**Problem to solve:**
When the line containing "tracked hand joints" is found in the data below, copy it and each line after it through the line containing "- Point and", exactly and with no others.

**Input data:**
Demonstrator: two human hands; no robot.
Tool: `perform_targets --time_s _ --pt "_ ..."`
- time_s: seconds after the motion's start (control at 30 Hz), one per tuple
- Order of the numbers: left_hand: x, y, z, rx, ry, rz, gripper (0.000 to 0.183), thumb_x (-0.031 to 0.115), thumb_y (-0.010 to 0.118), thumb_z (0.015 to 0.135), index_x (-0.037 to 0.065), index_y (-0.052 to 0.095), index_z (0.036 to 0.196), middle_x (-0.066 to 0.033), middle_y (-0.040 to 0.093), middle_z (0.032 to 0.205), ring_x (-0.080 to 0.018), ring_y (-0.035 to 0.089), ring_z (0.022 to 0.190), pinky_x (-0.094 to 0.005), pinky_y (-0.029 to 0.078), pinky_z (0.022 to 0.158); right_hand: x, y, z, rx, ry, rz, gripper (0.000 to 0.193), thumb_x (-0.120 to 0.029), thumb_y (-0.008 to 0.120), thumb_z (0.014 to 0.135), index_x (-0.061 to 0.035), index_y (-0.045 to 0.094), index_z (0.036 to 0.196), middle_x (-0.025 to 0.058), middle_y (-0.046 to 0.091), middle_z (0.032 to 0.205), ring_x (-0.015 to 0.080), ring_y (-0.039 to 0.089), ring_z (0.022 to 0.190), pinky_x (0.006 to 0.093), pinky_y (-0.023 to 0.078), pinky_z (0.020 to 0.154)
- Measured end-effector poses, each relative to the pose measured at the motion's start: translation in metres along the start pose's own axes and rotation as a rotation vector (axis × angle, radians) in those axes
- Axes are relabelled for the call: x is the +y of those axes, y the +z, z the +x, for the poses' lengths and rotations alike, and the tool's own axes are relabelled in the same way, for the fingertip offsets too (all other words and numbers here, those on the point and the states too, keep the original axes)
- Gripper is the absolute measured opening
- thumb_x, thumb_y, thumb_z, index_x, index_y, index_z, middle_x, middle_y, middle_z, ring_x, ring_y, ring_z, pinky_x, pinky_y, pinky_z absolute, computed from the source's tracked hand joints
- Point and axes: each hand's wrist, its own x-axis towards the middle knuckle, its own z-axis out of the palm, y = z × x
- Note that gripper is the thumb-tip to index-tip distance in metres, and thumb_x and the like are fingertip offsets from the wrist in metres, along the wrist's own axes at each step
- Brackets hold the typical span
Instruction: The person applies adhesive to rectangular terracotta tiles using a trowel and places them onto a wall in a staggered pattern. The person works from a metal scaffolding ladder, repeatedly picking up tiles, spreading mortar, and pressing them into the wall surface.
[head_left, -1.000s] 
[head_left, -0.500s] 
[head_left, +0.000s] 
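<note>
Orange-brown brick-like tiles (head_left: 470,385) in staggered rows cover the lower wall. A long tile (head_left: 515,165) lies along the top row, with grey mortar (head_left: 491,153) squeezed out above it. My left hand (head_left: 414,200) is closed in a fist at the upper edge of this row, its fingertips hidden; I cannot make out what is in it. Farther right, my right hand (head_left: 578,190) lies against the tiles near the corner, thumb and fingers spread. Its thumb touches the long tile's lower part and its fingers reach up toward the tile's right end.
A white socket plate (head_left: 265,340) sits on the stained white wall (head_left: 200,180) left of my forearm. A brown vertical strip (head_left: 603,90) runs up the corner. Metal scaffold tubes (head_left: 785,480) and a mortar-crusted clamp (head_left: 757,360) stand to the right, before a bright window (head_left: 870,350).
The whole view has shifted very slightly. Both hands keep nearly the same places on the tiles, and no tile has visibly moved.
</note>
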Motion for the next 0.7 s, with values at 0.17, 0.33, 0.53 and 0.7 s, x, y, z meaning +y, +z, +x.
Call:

**Result:**
- thumb_x, thumb_y, thumb_z, index_x, index_y, index_z, middle_x, middle_y, middle_z, ring_x, ring_y, ring_z, pinky_x, pinky_y, pinky_z absolute, computed from the source's tracked hand joints
- Point and axes: each hand's wrist, its own x-axis towards the middle knuckle, its own z-axis out of the palm, y = z × x

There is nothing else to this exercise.